Par Christian Lorandin.
1 octobre 2014
Dans cette immense villa trouvillaise, entourés d’amis chers et cultivés, le réveillon s’annonce magnifique. Foie gras, boudin blanc, le maître de maison débouche un sublime sauterne de 1974. Après dîner, des invités arrivent et nous faisons un concert improvisé. L’Arpeggione obtient un vif succès, Marie imprime à cette musique tout la candeur et la pureté qu’elle demande, je l’accompagne attentivement. Je joue du Satie qui envoûte par son aspect intemporel et lunaire, un Impromptu de Schubert et la Gavotte de Lully que Cziffra mettait souvent à ses programmes. Quelques jours après j’envoyais la photocopie de cette musique à la fille de ces amis passionnée de piano et qui l’avait adorée.

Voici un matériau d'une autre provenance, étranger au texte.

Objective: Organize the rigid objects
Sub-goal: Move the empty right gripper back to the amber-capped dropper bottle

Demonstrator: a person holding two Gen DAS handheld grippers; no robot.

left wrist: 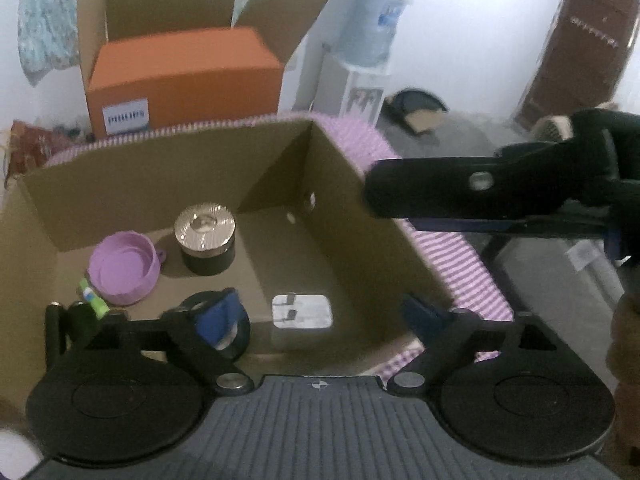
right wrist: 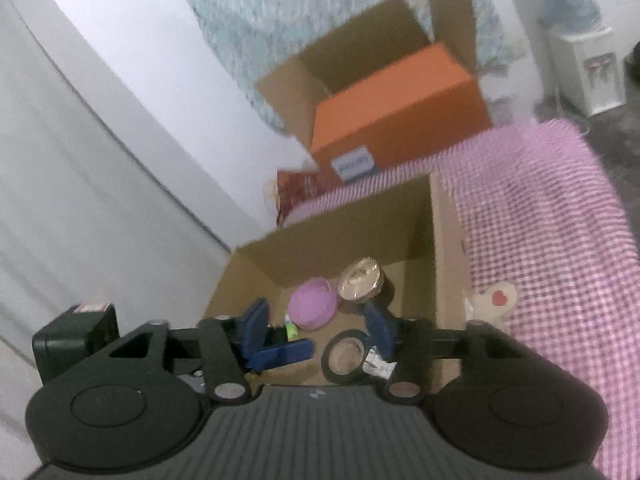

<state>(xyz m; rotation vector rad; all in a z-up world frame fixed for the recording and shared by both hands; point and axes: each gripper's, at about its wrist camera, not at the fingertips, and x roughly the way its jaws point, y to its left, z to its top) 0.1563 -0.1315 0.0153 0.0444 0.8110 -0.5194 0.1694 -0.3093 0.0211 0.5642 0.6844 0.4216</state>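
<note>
An open cardboard box (left wrist: 360,184) stands on a pink checked cloth. On its floor lie a purple cup (left wrist: 122,268), a black jar with a gold lid (left wrist: 206,240), a white charger plug (left wrist: 302,312), a black tape roll (left wrist: 236,340) and a small green item (left wrist: 94,298). My left gripper (left wrist: 320,314) hangs over the near side of the box, open wide, with nothing between its pads. My right gripper (right wrist: 318,324) is open above the same box (right wrist: 440,248), over the tape roll (right wrist: 346,356), gripping nothing. From the left wrist view it reaches in from the right (left wrist: 374,198).
Behind the box stands a bigger carton holding an orange box (left wrist: 184,76). A water dispenser (left wrist: 360,40) and a brown door (left wrist: 580,48) are at the back right. A white wall (right wrist: 80,160) runs along the left. A small heart-marked toy (right wrist: 494,300) lies on the cloth (right wrist: 540,220).
</note>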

Avec Marie nous continuons avec nos petites musiques tant aimées, Après un rêve et Berceuse de Fauré et cette si belle Sonate en sol mineur d’Henry Eccles (qu’il faut prononcer à l’anglaise…) et que Marie a transcrite pour l’alto. Le plaisir est immense, les sourires et la chaleur s’adressent autant aux compositeurs qu’à ce couple atypique, simplement heureux et uni par la musique. En guise de compliment suprême, un invité déclare « voilà un réveillon utile ! » Pour une fois, en effet, nous ne nous étions pas ennuyés.